The Federal Reserve Board recently released its survey of senior bank loan officers. The January 2014 Senior Loan Officer Opinion Survey on Bank Lending Practices addressed changes in the standards and terms on, and demand for, bank loans to businesses and households over the final quarter of 2013.
According to the survey results, lending standards eased for most consumer loans. However, lending standards for primary residential mortgages reportedly tightened. As Figure 1 depicts, a net fraction of 14.9% of loan officers reported that auto lending had eased. Meanwhile, a net fraction of 7.0% reported that lending standards on both credit cards and other consumer loan products had also eased over the quarter. In contrast, a net fraction of 1.4% of senior bank officers reported that standards for prime residential mortgages had tightened over the fourth quarter of 2013. The “net fraction” reflects the difference between the shares of senior loan officers reporting that their bank eased standards over the past quarter and answering that their bank tightened its lending standards.

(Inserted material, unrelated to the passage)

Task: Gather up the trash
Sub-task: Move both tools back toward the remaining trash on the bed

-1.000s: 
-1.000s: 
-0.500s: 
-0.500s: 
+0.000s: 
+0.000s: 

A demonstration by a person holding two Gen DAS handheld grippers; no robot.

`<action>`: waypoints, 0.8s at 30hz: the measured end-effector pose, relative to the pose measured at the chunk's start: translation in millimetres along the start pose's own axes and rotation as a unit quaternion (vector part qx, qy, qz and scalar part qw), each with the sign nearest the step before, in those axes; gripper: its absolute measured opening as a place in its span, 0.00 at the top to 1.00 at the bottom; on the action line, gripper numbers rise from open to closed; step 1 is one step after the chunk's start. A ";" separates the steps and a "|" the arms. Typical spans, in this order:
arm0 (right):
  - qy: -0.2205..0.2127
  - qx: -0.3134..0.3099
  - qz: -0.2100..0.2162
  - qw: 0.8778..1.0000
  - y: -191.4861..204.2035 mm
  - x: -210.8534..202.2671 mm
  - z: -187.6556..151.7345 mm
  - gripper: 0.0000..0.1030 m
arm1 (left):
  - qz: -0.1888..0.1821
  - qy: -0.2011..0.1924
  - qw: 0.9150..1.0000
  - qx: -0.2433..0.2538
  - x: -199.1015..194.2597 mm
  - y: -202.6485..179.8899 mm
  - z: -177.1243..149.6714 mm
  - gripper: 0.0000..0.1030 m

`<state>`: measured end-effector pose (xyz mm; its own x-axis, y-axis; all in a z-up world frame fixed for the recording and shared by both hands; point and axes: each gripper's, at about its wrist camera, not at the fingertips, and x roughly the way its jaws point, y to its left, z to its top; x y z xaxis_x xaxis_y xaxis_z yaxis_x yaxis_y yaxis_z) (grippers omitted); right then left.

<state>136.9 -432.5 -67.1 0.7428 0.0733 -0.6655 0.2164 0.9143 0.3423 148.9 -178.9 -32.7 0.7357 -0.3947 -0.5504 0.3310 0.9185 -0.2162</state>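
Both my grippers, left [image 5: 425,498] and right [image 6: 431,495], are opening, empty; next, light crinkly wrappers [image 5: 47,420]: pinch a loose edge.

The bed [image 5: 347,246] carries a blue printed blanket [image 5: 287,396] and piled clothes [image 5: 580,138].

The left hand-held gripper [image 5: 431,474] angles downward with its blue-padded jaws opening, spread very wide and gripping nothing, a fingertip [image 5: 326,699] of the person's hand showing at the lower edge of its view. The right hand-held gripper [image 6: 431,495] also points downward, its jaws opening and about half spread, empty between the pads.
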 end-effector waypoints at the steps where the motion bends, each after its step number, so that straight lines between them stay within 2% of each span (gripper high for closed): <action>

A decomposition of the survey results indicates that the tightening of lending standards on prime residential mortgages took place at “other banks”, while lending standards at large banks eased over the quarter. According to the survey, large banks refer to large, national banks while other banks encompass large but regional banks. Figure 2 shows that a net fraction of 14.3% of senior loan officers said that lending standards on prime residential mortgages tightened over the previous 3 months, no “other banks” survey respondents reported that their bank’s lending standards eased. In contrast, a net fraction of 11.1% of senior bank officers at large banks stated that lending standards on prime residential mortgages had eased over the past quarter, 16.7% of officers reported that their bank eased its standards while 5.6% of officers said that their bank tightened standards.